- _Action item_
The required output is the full listing below, reproduced word for word.

- _Supplied data_
++++++

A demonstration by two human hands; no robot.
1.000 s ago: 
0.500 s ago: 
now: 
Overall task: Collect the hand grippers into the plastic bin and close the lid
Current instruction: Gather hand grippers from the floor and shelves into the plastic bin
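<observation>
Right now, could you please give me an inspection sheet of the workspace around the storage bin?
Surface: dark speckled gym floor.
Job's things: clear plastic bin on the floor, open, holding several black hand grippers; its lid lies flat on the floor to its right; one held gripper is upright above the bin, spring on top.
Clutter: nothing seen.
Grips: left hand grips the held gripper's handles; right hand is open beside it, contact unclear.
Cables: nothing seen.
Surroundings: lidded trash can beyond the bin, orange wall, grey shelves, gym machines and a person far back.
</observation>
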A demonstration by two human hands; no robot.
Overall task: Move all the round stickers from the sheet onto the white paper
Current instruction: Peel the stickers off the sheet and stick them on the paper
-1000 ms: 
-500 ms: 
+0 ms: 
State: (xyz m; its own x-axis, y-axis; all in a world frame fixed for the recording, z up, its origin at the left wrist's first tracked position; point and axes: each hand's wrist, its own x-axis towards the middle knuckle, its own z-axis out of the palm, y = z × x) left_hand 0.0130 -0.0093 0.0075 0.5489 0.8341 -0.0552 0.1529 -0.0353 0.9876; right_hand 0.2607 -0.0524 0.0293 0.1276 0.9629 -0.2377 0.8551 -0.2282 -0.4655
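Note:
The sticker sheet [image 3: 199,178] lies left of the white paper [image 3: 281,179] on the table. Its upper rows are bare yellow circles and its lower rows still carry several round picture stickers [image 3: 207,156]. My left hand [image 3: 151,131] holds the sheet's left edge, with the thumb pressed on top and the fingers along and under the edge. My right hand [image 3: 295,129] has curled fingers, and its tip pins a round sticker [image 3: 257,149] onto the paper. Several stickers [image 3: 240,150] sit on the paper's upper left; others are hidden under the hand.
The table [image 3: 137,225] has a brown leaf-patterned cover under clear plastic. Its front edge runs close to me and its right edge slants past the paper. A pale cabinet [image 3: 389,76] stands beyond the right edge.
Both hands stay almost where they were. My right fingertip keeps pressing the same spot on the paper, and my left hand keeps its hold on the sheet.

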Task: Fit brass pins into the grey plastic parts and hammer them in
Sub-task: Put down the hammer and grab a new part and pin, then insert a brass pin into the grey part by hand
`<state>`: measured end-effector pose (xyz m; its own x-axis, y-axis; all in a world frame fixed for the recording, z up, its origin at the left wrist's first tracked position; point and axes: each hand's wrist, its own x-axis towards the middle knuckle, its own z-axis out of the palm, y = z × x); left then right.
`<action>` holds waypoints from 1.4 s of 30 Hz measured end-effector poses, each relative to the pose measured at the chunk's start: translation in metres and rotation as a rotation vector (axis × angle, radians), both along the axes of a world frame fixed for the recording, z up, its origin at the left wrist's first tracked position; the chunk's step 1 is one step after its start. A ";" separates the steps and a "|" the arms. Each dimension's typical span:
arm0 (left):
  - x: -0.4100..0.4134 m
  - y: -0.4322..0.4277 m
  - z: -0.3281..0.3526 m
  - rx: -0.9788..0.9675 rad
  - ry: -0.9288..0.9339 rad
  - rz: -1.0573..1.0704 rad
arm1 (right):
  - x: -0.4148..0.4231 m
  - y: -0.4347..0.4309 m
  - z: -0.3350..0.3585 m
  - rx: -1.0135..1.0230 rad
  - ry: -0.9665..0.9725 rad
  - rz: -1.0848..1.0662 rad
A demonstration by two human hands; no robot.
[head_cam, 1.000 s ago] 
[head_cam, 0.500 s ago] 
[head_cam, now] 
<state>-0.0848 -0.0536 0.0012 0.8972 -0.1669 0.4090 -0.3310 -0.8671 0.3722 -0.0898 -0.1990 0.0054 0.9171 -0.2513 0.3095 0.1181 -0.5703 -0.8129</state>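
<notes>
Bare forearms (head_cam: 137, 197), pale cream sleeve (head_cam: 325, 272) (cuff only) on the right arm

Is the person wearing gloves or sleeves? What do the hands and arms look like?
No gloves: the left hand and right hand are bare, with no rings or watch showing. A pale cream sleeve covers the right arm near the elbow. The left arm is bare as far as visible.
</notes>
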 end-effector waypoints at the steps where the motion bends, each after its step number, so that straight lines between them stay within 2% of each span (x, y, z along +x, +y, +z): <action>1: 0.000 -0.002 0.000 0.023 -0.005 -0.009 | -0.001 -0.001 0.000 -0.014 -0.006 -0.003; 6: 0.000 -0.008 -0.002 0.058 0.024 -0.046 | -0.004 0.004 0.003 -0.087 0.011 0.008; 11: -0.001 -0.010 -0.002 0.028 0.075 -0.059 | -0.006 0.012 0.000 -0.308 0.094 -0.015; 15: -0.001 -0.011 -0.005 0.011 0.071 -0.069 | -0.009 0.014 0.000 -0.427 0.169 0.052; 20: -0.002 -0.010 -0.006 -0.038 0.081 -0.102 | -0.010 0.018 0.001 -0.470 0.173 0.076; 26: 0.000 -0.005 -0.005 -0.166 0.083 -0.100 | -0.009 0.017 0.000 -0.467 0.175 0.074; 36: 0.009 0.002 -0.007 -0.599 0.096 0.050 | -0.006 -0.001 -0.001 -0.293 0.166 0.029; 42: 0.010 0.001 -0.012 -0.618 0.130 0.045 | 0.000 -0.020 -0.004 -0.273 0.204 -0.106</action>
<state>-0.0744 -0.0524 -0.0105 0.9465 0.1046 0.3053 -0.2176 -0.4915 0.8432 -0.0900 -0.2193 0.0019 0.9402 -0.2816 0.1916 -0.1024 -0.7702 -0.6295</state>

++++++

- _Response to this task_
A demonstration by two human hands; no robot.
1.000 s ago: 
0.500 s ago: 
now: 
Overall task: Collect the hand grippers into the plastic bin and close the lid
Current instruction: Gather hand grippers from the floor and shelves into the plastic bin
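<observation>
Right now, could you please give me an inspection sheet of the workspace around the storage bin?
Surface: dark speckled gym floor.
Job's things: clear plastic bin on the floor, open, holding several black hand grippers; its lid lies flat on the floor to its right; one held gripper is upright above the bin, spring on top.
Clutter: nothing seen.
Grips: left hand grips the held gripper's handles; right hand is open beside it, contact unclear.
Cables: nothing seen.
Surroundings: lidded trash can beyond the bin, orange wall, grey shelves, gym machines and a person far back.
</observation>
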A demonstration by two human hands; no robot.
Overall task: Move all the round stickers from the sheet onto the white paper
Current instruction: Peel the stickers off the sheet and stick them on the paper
-1000 ms: 
-500 ms: 
+0 ms: 
State: (xyz m; its own x-axis, y-axis; all in a world frame fixed for the recording, z up, its origin at the left wrist's first tracked position; point and axes: each hand's wrist, its own x-axis towards the middle knuckle, its own z-axis out of the palm, y = z × x) left_hand 0.0130 -0.0093 0.0075 0.5489 0.8341 -0.0552 0.1529 -0.0353 0.9876; right_hand 0.2607 -0.0524 0.0293 0.1276 0.9629 -0.2377 0.8551 -0.2282 -0.4655
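Note:
The sticker sheet [image 3: 199,178] lies left of the white paper [image 3: 281,179] on the table. Its upper rows are bare yellow circles and its lower rows still carry several round picture stickers [image 3: 207,156]. My left hand [image 3: 151,131] holds the sheet's left edge, with the thumb pressed on top and the fingers along and under the edge. My right hand [image 3: 295,129] has curled fingers, and its tip pins a round sticker [image 3: 257,149] onto the paper. Several stickers [image 3: 240,150] sit on the paper's upper left; others are hidden under the hand.
The table [image 3: 137,225] has a brown leaf-patterned cover under clear plastic. Its front edge runs close to me and its right edge slants past the paper. A pale cabinet [image 3: 389,76] stands beyond the right edge.
Both hands stay almost where they were. My right fingertip keeps pressing the same spot on the paper, and my left hand keeps its hold on the sheet.
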
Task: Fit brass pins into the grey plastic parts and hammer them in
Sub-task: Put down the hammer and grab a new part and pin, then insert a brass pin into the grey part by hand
`<state>`: measured end-effector pose (xyz m; its own x-axis, y-axis; all in a world frame fixed for the recording, z up, its origin at the left wrist's first tracked position; point and axes: each hand's wrist, its own x-axis towards the middle knuckle, its own z-axis out of the palm, y = z × x); left then right.
`<action>` holds waypoints from 1.4 s of 30 Hz measured end-effector poses, each relative to the pose measured at the chunk's start: translation in metres and rotation as a rotation vector (axis × angle, radians), both along the axes of a world frame fixed for the recording, z up, its origin at the left wrist's first tracked position; the chunk's step 1 is one step after its start. A ";" separates the steps and a "|" the arms. Each dimension's typical span:
arm0 (left):
  - x: -0.4100..0.4134 m
  - y: -0.4322..0.4277 m
  - z: -0.3281..0.3526 m
  - rx: -0.9788..0.9675 rad
  - ry: -0.9288..0.9339 rad
  - rz: -1.0573..1.0704 rad
arm1 (right):
  - x: -0.4148..0.4231 m
  - y: -0.4347..0.4309 m
  - z: -0.3350..0.3585 m
  - rx: -1.0135..1.0230 rad
  - ry: -0.9665..0.9725 rad
  - rz: -1.0848..1.0662 rad
A demonstration by two human hands; no robot.
[head_cam, 1.000 s ago] 
[head_cam, 0.500 s ago] 
[head_cam, now] 
<state>-0.0848 -0.0536 0.0012 0.8972 -0.1669 0.4090 -0.3310 -0.8671 0.3722 -0.0898 -0.1990 0.0054 0.9171 -0.2513 0.3095 0.1181 -0.5703 -0.8129</state>
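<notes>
Bare forearms (head_cam: 137, 197), pale cream sleeve (head_cam: 325, 272) (cuff only) on the right arm

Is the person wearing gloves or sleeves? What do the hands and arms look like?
No gloves: the left hand and right hand are bare, with no rings or watch showing. A pale cream sleeve covers the right arm near the elbow. The left arm is bare as far as visible.
</notes>
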 end-effector waypoints at the steps where the motion bends, each after its step number, so that straight lines between them stay within 2% of each span (x, y, z along +x, +y, +z): <action>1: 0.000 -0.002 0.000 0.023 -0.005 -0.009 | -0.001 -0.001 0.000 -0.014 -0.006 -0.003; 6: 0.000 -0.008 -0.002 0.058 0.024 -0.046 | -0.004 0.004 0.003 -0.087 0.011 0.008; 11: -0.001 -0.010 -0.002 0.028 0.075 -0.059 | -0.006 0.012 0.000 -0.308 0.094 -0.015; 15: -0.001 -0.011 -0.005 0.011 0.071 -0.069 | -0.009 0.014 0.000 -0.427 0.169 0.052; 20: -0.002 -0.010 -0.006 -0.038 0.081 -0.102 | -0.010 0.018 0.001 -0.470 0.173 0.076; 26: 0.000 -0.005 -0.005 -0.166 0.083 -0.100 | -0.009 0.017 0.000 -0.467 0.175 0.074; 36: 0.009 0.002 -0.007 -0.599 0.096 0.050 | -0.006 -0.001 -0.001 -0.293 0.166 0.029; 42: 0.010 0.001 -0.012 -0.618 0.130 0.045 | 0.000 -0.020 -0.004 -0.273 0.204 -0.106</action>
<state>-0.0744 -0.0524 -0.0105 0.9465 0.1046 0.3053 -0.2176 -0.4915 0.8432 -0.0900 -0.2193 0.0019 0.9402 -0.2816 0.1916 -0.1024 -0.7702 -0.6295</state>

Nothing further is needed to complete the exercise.